== Brief ==
Copy out the data in full, keeping each line exactly as it reads.

== The data ==
+---+

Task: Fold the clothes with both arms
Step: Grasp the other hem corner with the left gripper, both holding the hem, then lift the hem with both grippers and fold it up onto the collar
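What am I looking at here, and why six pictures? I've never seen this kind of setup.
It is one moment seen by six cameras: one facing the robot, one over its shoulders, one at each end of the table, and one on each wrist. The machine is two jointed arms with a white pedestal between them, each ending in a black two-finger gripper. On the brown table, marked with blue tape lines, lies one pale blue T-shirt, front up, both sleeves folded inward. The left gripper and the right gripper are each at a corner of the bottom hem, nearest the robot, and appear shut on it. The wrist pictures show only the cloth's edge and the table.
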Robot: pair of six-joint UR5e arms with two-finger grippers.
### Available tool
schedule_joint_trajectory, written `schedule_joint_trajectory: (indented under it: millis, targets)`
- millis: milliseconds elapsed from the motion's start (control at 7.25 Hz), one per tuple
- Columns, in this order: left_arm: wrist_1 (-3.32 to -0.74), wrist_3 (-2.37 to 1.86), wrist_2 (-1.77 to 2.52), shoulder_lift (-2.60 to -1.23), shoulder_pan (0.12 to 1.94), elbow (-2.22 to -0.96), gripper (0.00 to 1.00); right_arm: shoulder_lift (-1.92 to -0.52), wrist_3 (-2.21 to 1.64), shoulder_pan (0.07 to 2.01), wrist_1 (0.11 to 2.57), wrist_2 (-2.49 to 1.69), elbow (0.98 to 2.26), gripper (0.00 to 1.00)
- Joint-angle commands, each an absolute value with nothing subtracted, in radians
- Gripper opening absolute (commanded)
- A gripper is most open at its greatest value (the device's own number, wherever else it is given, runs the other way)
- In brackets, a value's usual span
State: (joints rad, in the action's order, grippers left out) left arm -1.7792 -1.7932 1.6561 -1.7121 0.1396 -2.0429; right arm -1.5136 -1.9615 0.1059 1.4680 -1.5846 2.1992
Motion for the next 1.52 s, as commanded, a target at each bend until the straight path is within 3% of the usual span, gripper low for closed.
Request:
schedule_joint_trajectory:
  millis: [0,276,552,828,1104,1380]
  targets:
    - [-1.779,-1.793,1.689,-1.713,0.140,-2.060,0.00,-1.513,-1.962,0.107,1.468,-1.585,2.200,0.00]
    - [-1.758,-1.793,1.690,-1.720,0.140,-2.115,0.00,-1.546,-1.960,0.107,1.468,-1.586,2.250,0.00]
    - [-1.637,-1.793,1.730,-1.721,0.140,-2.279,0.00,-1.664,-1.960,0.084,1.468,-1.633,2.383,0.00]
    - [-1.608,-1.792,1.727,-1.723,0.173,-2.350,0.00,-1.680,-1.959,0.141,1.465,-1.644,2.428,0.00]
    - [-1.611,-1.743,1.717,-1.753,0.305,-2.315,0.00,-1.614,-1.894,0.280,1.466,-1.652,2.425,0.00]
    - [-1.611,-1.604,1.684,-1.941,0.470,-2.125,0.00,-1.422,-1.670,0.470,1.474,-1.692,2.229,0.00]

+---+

== The answer ==
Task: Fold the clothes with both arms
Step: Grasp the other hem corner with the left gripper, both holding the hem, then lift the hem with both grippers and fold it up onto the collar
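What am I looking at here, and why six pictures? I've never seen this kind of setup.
It is one moment seen by six cameras: one facing the robot, one over its shoulders, one at each end of the table, and one on each wrist. The machine is two jointed arms with a white pedestal between them, each ending in a black two-finger gripper. On the brown table, marked with blue tape lines, lies one pale blue T-shirt, front up, both sleeves folded inward. The left gripper and the right gripper are each at a corner of the bottom hem, nearest the robot, and appear shut on it. The wrist pictures show only the cloth's edge and the table.
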Robot: pair of six-joint UR5e arms with two-finger grippers.
### Available tool
schedule_joint_trajectory, written `schedule_joint_trajectory: (indented under it: millis, targets)`
- millis: milliseconds elapsed from the motion's start (control at 7.25 Hz), one per tuple
- Columns, in this order: left_arm: wrist_1 (-3.32 to -0.74), wrist_3 (-2.37 to 1.86), wrist_2 (-1.77 to 2.52), shoulder_lift (-2.60 to -1.23), shoulder_pan (0.12 to 1.94), elbow (-2.22 to -0.96), gripper (0.00 to 1.00); right_arm: shoulder_lift (-1.92 to -0.52), wrist_3 (-2.21 to 1.64), shoulder_pan (0.07 to 2.01), wrist_1 (0.11 to 2.57), wrist_2 (-2.49 to 1.69), elbow (0.98 to 2.26), gripper (0.00 to 1.00)
- Joint-angle commands, each an absolute value with nothing subtracted, in radians
- Gripper opening absolute (commanded)
- A gripper is most open at its greatest value (the device's own number, wherever else it is given, runs the other way)
- In brackets, a value's usual span
State: (joints rad, in the action's order, grippers left out) left arm -1.7792 -1.7932 1.6561 -1.7121 0.1396 -2.0429; right arm -1.5136 -1.9615 0.1059 1.4680 -1.5846 2.1992
Motion for the next 1.52 s, as commanded, a target at each bend until the straight path is within 3% of the usual span, gripper low for closed.
Request:
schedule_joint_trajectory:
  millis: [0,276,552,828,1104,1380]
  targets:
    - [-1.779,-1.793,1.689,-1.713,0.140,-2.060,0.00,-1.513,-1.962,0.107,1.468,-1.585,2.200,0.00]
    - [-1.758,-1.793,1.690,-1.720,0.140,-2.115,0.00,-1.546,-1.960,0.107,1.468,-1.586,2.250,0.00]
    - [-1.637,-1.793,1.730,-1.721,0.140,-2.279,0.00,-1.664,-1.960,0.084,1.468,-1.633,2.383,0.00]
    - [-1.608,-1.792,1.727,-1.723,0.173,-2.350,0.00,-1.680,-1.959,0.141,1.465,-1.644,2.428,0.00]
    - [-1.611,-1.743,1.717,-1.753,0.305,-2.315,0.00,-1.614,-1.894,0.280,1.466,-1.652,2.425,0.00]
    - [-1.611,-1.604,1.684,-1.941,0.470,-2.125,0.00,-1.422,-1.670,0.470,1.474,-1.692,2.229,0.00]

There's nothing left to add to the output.